Pedersen se levantó de su asiento, y vi cómo su encorvada figura se abría paso por la fila susurrando excusas. Al llegar al pasillo irguió el cuerpo y me hizo una seña. Pese a mi cansancio, no me quedó más remedio que acompañarle, y, levantándome también, empecé a recorrer la fila hacia el pasillo central. Mientras lo hacía, advertí que entre el público reinaba una atmósfera casi festiva. Todos parecían intercambiar chistes y pequeños comentarios durante la proyección, y mi paso entre las butacas no parecía molestar a nadie. Por el contrario, todos apartaban hacia un lado las piernas o se ponían en pie servicialmente para dejarme espacio. Unos cuantos, incluso, se arrellanaron en sus butacas y levantaron los pies entre exclamaciones de regocijo.

Una vez en el pasillo central, el señor Pedersen comenzó a guiarme por la pendiente enmoquetada. Al llegar a un punto de las filas traseras se detuvo y, con un amplio y obsequioso ademán, me indicó:

– Por favor, señor Ryder…, detrás de usted.

9

Me vi de nuevo pasando entre respaldos y piernas, esta vez con Pedersen pegado a mis talones y susurrando disculpas por los dos.

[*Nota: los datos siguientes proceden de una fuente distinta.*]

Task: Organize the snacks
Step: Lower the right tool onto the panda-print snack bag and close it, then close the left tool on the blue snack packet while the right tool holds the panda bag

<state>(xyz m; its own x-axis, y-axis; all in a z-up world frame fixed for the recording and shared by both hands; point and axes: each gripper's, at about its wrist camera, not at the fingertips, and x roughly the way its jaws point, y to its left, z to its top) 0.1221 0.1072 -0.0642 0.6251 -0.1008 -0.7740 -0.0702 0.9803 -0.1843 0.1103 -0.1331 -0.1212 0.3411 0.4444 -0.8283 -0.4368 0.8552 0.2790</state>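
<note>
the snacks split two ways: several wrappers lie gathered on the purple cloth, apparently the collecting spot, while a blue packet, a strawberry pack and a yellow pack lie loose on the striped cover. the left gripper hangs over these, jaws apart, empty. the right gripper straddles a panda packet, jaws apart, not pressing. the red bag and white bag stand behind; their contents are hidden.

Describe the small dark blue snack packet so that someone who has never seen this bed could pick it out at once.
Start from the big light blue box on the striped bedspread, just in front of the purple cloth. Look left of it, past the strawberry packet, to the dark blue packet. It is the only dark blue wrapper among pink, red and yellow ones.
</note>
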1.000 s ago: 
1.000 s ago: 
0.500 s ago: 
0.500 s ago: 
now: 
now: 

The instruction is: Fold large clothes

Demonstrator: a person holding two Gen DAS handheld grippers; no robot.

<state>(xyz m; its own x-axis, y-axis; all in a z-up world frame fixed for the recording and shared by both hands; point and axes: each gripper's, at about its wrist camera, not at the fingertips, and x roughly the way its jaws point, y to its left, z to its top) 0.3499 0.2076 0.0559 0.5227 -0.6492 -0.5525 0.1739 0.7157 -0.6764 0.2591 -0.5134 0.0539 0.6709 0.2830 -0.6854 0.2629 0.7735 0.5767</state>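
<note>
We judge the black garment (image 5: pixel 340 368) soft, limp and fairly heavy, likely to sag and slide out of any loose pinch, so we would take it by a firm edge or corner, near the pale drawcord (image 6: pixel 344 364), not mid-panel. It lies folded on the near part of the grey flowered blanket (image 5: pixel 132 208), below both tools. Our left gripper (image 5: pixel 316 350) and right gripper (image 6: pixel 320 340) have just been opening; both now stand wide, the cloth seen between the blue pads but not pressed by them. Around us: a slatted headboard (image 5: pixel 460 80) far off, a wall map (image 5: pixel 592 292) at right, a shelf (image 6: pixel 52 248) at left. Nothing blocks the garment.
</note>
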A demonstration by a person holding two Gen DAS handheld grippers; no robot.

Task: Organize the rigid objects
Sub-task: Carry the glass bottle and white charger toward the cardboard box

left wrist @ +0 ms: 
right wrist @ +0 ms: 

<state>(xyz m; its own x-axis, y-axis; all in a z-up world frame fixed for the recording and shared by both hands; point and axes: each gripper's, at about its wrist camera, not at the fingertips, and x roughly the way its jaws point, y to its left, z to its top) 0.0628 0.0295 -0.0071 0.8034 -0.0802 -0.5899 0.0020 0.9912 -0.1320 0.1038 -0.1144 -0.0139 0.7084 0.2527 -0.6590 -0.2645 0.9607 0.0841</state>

No tardé en llegar hasta un grupito de hombres acurrucados. Tardé unos segundos en advertir que habían montado una partida de cartas y jugaban o bien inclinados hacia la fila de delante o bien vueltos hacia atrás y acodados en los respaldos de los asientos. Alzaron la vista al vernos, y cuando Pedersen me presentó, todos trataron de erguirse un poco. No volvieron a acomodarse hasta que me hubieron instalado holgadamente en el centro, y me vi estrechando numerosas manos tendidas en la oscuridad.